Work instructions ▸ In the material below, begin at the line that has "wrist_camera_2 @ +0", stop after the line that has "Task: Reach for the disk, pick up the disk", and transcribe those lines exactly, without pictures.
━━━━━━━━━━━━━━━━━━━━━━━━━━━━━━
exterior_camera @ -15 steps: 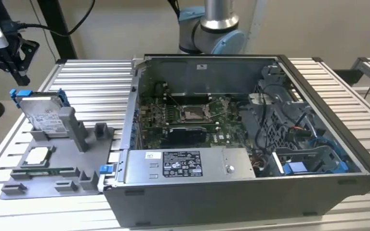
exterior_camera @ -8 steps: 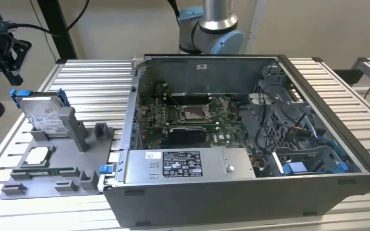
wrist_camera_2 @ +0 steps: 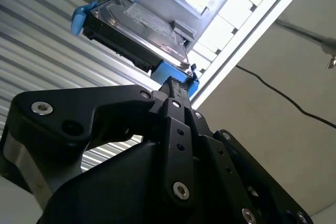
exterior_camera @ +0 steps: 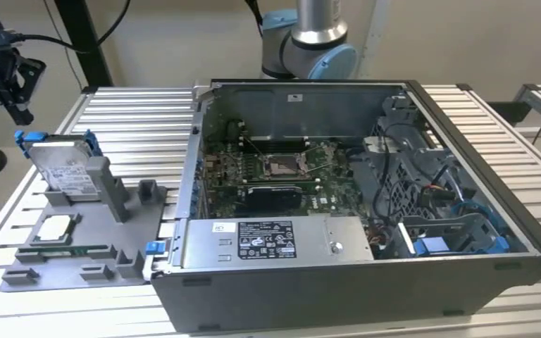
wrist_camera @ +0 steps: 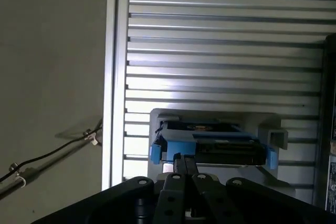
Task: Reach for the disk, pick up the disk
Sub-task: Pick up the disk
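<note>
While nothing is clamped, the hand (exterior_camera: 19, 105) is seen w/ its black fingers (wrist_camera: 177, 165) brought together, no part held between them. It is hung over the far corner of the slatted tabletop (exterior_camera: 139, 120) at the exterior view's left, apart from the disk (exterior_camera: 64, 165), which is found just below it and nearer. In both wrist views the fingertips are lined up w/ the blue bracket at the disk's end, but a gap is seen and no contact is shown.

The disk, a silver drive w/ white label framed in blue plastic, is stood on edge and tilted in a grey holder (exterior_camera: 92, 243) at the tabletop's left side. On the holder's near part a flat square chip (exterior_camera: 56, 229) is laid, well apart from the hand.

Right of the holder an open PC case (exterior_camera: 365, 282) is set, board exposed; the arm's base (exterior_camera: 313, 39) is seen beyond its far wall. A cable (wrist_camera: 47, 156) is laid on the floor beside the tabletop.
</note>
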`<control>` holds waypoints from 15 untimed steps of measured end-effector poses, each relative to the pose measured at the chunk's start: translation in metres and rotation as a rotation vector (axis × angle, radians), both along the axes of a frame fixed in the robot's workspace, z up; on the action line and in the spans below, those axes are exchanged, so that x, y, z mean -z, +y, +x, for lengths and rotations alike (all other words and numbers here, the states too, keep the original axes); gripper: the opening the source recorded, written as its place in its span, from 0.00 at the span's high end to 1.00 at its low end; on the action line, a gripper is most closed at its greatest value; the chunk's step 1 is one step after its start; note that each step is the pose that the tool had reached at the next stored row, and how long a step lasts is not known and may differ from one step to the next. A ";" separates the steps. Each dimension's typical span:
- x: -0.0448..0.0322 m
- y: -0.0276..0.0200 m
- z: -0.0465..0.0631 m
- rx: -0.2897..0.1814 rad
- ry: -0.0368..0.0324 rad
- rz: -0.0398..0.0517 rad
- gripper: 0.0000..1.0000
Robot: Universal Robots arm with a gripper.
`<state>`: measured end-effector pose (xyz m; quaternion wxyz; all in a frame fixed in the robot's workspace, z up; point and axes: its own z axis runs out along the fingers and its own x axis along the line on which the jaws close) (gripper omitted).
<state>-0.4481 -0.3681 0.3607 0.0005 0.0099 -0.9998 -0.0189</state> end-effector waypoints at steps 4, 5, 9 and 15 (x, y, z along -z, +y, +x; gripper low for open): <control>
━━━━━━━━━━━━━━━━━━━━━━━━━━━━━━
Exercise result ▸
wrist_camera_2 @ +0 steps: 
exterior_camera @ +0 steps: 
wrist_camera @ +0 steps: 
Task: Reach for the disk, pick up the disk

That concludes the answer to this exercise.